> **INPUT DATA**
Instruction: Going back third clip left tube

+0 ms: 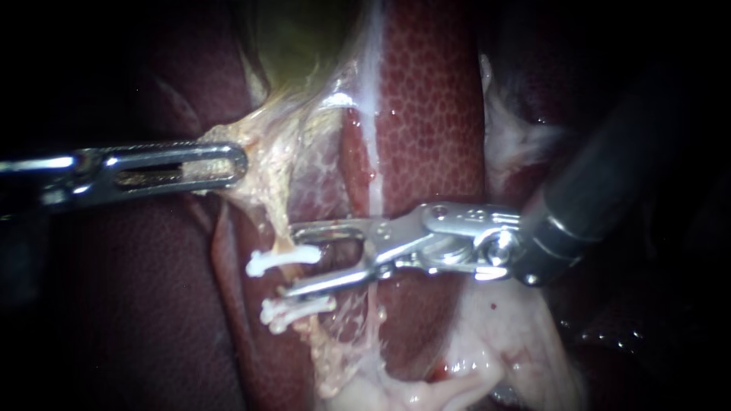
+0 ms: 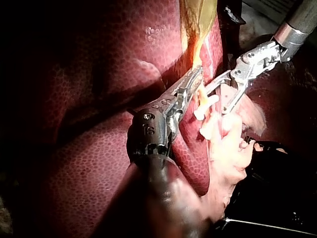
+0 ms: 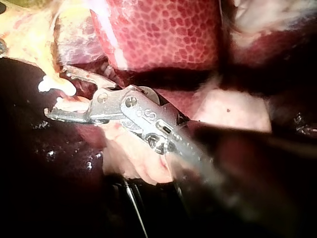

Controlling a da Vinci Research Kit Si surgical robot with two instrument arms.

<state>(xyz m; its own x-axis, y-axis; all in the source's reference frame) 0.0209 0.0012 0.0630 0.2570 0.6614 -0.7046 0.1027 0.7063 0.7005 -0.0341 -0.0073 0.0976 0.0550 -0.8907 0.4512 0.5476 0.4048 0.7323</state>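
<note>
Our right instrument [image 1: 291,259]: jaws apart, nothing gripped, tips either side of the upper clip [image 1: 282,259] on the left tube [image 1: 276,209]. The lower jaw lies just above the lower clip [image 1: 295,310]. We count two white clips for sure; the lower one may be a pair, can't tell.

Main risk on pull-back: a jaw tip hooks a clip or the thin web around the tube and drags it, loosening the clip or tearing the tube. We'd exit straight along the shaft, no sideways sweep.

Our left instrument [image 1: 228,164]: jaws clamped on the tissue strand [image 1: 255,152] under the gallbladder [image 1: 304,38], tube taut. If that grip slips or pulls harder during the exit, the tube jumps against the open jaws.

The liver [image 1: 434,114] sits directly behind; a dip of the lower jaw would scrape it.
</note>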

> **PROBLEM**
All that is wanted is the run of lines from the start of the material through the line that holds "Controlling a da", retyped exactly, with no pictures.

> **TASK RESULT**
Instruction: Going back third clip left tube

+0 ms: 
+0 ms: 
+0 ms: 

Controlling a da Vinci Research Kit Si surgical robot with two instrument arms.

This exercise has now been finished.